Country Listing
Belize Table of Contents
Belize
Emigration of the Garifuna
At the same time that the settlement was grappling with the
ramifications of the end of slavery, a new ethnic group, the
Garifuna appeared. In the early 1800s, the Garifuna, descendants of
Carib peoples of the Lesser Antilles and of Africans who had
escaped from slavery, arrived in the settlement
(see Ethnicity
, ch.
7). The Garifuna had resisted British and French colonialism in the
Lesser Antilles until they were defeated by the British in 1796.
After putting down a violent Garifuna rebellion on Saint Vincent,
the British moved between 1,700 and 5,000 of the Garifuna across
the Caribbean to the Bay Islands (present-day Islas de la Bahía)

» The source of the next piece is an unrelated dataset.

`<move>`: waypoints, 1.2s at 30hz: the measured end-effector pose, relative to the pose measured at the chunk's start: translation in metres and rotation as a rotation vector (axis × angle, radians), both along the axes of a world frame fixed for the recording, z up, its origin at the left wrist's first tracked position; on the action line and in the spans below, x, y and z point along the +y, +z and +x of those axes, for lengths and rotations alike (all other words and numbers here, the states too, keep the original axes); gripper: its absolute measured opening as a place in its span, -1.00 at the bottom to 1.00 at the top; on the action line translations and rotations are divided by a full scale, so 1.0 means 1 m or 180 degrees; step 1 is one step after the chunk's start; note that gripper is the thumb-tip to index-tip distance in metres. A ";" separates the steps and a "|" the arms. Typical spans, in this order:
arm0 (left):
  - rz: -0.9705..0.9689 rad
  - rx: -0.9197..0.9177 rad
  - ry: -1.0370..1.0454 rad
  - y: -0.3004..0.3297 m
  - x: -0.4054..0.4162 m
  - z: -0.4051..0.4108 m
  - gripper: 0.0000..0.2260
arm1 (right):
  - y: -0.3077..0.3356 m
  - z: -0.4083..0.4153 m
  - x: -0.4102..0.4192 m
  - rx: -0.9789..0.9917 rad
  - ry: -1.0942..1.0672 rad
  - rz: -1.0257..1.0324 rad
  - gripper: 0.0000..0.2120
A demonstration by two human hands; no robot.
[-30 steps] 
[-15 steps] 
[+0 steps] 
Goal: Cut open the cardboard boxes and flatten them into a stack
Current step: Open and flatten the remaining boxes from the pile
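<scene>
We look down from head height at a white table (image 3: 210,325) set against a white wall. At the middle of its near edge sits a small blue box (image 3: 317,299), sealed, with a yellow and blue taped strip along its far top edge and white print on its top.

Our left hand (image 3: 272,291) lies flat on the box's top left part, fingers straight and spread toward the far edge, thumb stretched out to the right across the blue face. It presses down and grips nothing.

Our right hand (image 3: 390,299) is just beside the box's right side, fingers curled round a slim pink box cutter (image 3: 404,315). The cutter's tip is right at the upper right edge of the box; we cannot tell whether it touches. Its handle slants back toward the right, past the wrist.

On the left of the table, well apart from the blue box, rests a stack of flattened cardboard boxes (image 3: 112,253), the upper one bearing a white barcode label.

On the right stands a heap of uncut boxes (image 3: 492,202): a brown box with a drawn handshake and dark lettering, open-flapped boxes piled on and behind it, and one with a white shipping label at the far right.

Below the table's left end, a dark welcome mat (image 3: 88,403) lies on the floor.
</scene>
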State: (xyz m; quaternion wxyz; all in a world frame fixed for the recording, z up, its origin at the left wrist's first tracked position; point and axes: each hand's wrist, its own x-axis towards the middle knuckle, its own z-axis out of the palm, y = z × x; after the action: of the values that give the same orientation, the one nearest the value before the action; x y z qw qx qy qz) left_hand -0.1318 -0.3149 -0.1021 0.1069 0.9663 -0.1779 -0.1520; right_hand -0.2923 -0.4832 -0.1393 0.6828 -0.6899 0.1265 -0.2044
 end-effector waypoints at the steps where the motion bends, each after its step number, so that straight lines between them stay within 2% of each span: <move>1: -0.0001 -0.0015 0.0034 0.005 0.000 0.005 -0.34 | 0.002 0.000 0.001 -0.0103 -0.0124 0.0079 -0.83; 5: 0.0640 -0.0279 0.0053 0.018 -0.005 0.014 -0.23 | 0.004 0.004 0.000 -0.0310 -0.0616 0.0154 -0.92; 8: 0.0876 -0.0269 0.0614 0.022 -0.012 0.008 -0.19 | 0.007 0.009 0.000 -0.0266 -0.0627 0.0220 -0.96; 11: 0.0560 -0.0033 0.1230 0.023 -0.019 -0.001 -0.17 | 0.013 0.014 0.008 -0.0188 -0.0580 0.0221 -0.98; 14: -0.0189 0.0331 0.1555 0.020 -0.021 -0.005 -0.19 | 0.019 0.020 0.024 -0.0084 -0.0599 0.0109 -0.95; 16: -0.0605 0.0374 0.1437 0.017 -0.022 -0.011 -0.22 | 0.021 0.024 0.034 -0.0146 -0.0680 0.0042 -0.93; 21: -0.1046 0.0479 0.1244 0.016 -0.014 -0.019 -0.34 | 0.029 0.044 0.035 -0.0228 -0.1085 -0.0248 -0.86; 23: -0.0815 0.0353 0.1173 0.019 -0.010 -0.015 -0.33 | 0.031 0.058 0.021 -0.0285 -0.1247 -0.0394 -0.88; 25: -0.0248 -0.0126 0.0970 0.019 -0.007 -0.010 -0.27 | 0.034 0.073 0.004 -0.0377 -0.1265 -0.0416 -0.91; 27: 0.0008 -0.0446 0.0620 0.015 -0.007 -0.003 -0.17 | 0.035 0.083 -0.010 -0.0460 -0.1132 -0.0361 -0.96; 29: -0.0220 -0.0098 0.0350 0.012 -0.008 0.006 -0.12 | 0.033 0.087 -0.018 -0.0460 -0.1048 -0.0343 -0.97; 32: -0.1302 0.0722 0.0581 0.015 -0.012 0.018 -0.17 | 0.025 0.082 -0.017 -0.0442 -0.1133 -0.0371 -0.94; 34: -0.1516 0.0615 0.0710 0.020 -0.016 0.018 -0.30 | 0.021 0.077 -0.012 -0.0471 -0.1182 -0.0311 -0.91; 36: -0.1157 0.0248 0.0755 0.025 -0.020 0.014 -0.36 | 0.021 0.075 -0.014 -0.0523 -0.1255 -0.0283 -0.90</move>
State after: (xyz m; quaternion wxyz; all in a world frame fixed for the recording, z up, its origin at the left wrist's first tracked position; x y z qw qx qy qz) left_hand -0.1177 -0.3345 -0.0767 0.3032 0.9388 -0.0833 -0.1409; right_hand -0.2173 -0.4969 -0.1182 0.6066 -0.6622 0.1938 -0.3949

off the north coast of Honduras. From there they migrated to the
Caribbean coasts of Nicaragua, Honduras, Guatemala, and the
southern part of present-day Belize. By 1802 about 150 Garifuna had
settled in the Stann Creek (present-day Dangriga) area and were
engaged in fishing and farming.
Other Garifuna later came to the British settlement of Belize
after finding themselves on the wrong side in a civil war in
Honduras in 1832. Many Garifuna men soon found wage work alongside
slaves as mahogany cutters. In 1841 Dangriga, the Garifuna's
largest settlement, was a flourishing village. The American
traveler John Stephens described the Garifuna village of Punta
Gorda as having 500 inhabitants and producing a wide variety of
fruits and vegetables.
The British treated Garifuna as squatters. In 1857 the British
told the Garifuna that they must obtain leases from the crown or
risk losing their lands, dwellings, and other buildings. The 1872
Crown Lands Ordinance established reservations for the Garifuna as
well as the Maya. The British prevented both groups from owning
land and treated them as a source of valuable labor.